Data entries:
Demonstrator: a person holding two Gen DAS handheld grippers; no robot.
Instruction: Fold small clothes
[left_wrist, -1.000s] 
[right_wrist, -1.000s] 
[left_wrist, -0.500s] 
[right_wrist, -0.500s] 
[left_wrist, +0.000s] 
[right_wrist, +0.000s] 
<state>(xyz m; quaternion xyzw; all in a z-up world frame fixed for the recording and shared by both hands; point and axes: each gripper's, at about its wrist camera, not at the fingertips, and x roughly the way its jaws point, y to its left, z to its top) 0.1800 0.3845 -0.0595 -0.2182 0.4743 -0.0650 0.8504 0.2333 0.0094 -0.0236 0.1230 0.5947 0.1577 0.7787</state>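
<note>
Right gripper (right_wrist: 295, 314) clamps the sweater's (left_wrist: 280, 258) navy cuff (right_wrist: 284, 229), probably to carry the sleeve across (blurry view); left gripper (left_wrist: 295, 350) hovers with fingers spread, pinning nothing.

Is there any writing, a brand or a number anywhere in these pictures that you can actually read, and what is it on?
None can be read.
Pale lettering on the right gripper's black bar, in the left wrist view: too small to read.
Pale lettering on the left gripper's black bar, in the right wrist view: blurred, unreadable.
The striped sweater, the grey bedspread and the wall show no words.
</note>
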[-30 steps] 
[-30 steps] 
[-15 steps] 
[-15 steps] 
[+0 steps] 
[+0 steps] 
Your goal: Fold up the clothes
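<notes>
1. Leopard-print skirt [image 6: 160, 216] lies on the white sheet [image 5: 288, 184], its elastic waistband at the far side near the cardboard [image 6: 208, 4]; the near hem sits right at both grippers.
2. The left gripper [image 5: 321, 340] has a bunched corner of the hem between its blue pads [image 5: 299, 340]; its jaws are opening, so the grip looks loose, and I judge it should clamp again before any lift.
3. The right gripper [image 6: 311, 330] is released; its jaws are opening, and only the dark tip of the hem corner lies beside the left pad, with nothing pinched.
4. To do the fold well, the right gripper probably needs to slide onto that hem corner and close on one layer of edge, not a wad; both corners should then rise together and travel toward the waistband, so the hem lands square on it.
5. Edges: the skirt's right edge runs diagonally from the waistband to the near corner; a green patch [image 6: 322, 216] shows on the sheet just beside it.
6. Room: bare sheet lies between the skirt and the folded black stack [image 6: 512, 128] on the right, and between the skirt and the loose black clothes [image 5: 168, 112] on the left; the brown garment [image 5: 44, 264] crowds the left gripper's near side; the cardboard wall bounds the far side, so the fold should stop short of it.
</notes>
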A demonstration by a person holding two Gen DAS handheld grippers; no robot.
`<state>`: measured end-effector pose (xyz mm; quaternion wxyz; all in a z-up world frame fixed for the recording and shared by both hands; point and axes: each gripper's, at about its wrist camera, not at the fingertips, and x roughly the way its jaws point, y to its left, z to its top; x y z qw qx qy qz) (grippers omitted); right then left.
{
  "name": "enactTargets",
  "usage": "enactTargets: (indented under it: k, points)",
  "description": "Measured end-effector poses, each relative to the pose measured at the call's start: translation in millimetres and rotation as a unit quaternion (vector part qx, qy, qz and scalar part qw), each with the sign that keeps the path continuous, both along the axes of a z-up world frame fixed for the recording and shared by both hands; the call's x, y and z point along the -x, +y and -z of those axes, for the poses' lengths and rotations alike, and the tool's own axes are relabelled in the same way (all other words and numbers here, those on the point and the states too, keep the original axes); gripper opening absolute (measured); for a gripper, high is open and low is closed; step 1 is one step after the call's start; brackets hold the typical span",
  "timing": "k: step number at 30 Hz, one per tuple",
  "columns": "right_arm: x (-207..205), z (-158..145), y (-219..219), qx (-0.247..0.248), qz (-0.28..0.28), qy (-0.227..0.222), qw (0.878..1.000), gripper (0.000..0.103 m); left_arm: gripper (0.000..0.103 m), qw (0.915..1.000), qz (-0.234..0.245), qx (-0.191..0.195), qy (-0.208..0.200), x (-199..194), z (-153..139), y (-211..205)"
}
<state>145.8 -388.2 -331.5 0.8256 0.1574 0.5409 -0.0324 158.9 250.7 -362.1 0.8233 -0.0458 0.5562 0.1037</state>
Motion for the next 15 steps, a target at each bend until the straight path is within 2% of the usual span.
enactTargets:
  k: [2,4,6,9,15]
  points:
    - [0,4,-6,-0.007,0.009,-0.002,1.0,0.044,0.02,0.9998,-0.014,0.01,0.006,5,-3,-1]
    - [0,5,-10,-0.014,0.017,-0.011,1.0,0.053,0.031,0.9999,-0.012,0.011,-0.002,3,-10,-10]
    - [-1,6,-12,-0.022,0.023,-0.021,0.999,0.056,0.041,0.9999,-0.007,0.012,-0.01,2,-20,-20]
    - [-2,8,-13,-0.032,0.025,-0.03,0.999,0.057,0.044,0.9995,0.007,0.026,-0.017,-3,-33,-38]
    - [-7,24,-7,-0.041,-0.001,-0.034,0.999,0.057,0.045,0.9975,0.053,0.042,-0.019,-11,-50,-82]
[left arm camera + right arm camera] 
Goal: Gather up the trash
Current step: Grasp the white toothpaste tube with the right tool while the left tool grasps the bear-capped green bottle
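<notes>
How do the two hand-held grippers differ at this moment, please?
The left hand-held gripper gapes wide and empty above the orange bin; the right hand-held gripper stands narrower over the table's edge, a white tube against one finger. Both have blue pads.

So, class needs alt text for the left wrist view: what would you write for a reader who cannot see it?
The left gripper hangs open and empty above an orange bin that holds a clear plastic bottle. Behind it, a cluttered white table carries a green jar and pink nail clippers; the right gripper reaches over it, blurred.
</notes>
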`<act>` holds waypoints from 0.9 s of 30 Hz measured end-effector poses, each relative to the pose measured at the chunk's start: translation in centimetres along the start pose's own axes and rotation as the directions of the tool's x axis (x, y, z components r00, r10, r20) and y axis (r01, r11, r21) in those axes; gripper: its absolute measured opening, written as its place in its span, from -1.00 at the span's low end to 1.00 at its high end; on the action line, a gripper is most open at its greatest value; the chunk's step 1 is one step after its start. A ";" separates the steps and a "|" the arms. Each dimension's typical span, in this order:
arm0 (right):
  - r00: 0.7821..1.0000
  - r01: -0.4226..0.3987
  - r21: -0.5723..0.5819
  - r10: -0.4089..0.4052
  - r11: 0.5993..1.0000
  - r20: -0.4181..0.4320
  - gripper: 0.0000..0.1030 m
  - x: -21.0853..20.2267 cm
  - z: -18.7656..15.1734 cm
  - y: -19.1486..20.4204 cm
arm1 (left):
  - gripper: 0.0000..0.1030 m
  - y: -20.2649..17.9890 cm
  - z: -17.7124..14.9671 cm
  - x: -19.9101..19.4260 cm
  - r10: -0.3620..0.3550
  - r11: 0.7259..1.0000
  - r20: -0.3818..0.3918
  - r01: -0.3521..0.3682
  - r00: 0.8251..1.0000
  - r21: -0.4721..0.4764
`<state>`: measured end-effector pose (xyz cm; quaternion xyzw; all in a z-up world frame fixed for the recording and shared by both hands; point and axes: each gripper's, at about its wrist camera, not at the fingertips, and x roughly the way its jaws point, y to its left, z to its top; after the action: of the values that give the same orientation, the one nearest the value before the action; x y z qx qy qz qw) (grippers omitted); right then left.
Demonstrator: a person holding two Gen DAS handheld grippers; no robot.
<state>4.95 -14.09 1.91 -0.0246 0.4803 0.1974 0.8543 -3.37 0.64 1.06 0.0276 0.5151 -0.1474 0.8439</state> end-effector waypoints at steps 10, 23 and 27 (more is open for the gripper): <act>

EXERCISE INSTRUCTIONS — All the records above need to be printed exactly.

SOLUTION —
Demonstrator: a person holding two Gen DAS handheld grippers; no robot.
Instruction: Fold small clothes
[left_wrist, -1.000s] 
[right_wrist, -1.000s] 
[left_wrist, -0.500s] 
[right_wrist, -0.500s] 
[left_wrist, +0.000s] 
[right_wrist, +0.000s] 
<state>(xyz m; quaternion xyzw; all in a z-up world frame fixed for the recording and shared by both hands; point and axes: each gripper's, at about its wrist camera, not at the fingertips, and x roughly the way its jaws point, y to its left, z to its top) 0.1800 0.3845 -0.0595 -0.2182 0.4743 -0.0650 0.8504 0.2333 0.0094 -0.0236 0.1230 0.5947 0.1577 0.7787</state>
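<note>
Right gripper (right_wrist: 295, 314) clamps the sweater's (left_wrist: 280, 258) navy cuff (right_wrist: 284, 229), probably to carry the sleeve across (blurry view); left gripper (left_wrist: 295, 350) hovers with fingers spread, pinning nothing.

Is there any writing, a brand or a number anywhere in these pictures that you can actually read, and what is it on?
None can be read.
Pale lettering on the right gripper's black bar, in the left wrist view: too small to read.
Pale lettering on the left gripper's black bar, in the right wrist view: blurred, unreadable.
The striped sweater, the grey bedspread and the wall show no words.
</note>
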[-30 steps] 
[-30 steps] 
[-15 steps] 
[-15 steps] 
[+0 steps] 
[+0 steps] 
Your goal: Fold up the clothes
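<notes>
1. Leopard-print skirt [image 6: 160, 216] lies on the white sheet [image 5: 288, 184], its elastic waistband at the far side near the cardboard [image 6: 208, 4]; the near hem sits right at both grippers.
2. The left gripper [image 5: 321, 340] has a bunched corner of the hem between its blue pads [image 5: 299, 340]; its jaws are opening, so the grip looks loose, and I judge it should clamp again before any lift.
3. The right gripper [image 6: 311, 330] is released; its jaws are opening, and only the dark tip of the hem corner lies beside the left pad, with nothing pinched.
4. To do the fold well, the right gripper probably needs to slide onto that hem corner and close on one layer of edge, not a wad; both corners should then rise together and travel toward the waistband, so the hem lands square on it.
5. Edges: the skirt's right edge runs diagonally from the waistband to the near corner; a green patch [image 6: 322, 216] shows on the sheet just beside it.
6. Room: bare sheet lies between the skirt and the folded black stack [image 6: 512, 128] on the right, and between the skirt and the loose black clothes [image 5: 168, 112] on the left; the brown garment [image 5: 44, 264] crowds the left gripper's near side; the cardboard wall bounds the far side, so the fold should stop short of it.
</notes>
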A demonstration by a person holding two Gen DAS handheld grippers; no robot.
`<state>`: measured end-effector pose (xyz mm; quaternion wxyz; all in a z-up world frame fixed for the recording and shared by both hands; point and axes: each gripper's, at about its wrist camera, not at the fingertips, and x roughly the way its jaws point, y to its left, z to its top; x y z qw qx qy qz) (grippers omitted); right then left.
{
  "name": "enactTargets",
  "usage": "enactTargets: (indented under it: k, points)",
  "description": "Measured end-effector poses, each relative to the pose measured at the call's start: translation in millimetres and rotation as a unit quaternion (vector part qx, qy, qz and scalar part qw), each with the sign that keeps the path continuous, both along the axes of a z-up world frame fixed for the recording and shared by both hands; the call's x, y and z point along the -x, +y and -z of those axes, for the poses' lengths and rotations alike, and the tool's own axes are relabelled in the same way (all other words and numbers here, those on the point and the states too, keep the original axes); gripper opening absolute (measured); for a gripper, high is open and low is closed; step 1 is one step after the call's start; brackets hold the typical span",
  "timing": "k: step number at 30 Hz, one per tuple",
  "columns": "right_arm: x (-207..205), z (-158..145), y (-219..219), qx (-0.247..0.248), qz (-0.28..0.28), qy (-0.227..0.222), qw (0.878..1.000), gripper (0.000..0.103 m); left_arm: gripper (0.000..0.103 m), qw (0.915..1.000), qz (-0.234..0.245), qx (-0.191..0.195), qy (-0.208..0.200), x (-199..194), z (-153..139), y (-211..205)"
}
<state>145.8 -388.2 -331.5 0.8256 0.1574 0.5409 -0.0324 158.9 250.7 -362.1 0.8233 -0.0458 0.5562 0.1037</state>
Motion for the next 15 steps, a target at each bend until the straight path is within 2% of the usual span.
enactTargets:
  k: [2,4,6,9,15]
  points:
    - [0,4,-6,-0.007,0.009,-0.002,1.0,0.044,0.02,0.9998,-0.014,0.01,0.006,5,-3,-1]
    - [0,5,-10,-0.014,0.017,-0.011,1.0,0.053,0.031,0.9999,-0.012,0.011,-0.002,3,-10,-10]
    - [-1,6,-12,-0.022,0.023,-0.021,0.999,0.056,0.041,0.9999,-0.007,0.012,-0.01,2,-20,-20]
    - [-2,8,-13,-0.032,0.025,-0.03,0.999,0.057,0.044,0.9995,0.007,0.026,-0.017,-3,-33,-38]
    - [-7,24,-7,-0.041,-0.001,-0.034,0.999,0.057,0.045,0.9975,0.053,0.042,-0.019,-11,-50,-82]
[left arm camera + right arm camera] 
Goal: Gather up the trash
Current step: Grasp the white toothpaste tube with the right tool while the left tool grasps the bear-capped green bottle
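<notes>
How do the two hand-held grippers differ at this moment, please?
The left hand-held gripper gapes wide and empty above the orange bin; the right hand-held gripper stands narrower over the table's edge, a white tube against one finger. Both have blue pads.

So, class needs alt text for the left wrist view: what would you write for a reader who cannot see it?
The left gripper hangs open and empty above an orange bin that holds a clear plastic bottle. Behind it, a cluttered white table carries a green jar and pink nail clippers; the right gripper reaches over it, blurred.
</notes>
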`<act>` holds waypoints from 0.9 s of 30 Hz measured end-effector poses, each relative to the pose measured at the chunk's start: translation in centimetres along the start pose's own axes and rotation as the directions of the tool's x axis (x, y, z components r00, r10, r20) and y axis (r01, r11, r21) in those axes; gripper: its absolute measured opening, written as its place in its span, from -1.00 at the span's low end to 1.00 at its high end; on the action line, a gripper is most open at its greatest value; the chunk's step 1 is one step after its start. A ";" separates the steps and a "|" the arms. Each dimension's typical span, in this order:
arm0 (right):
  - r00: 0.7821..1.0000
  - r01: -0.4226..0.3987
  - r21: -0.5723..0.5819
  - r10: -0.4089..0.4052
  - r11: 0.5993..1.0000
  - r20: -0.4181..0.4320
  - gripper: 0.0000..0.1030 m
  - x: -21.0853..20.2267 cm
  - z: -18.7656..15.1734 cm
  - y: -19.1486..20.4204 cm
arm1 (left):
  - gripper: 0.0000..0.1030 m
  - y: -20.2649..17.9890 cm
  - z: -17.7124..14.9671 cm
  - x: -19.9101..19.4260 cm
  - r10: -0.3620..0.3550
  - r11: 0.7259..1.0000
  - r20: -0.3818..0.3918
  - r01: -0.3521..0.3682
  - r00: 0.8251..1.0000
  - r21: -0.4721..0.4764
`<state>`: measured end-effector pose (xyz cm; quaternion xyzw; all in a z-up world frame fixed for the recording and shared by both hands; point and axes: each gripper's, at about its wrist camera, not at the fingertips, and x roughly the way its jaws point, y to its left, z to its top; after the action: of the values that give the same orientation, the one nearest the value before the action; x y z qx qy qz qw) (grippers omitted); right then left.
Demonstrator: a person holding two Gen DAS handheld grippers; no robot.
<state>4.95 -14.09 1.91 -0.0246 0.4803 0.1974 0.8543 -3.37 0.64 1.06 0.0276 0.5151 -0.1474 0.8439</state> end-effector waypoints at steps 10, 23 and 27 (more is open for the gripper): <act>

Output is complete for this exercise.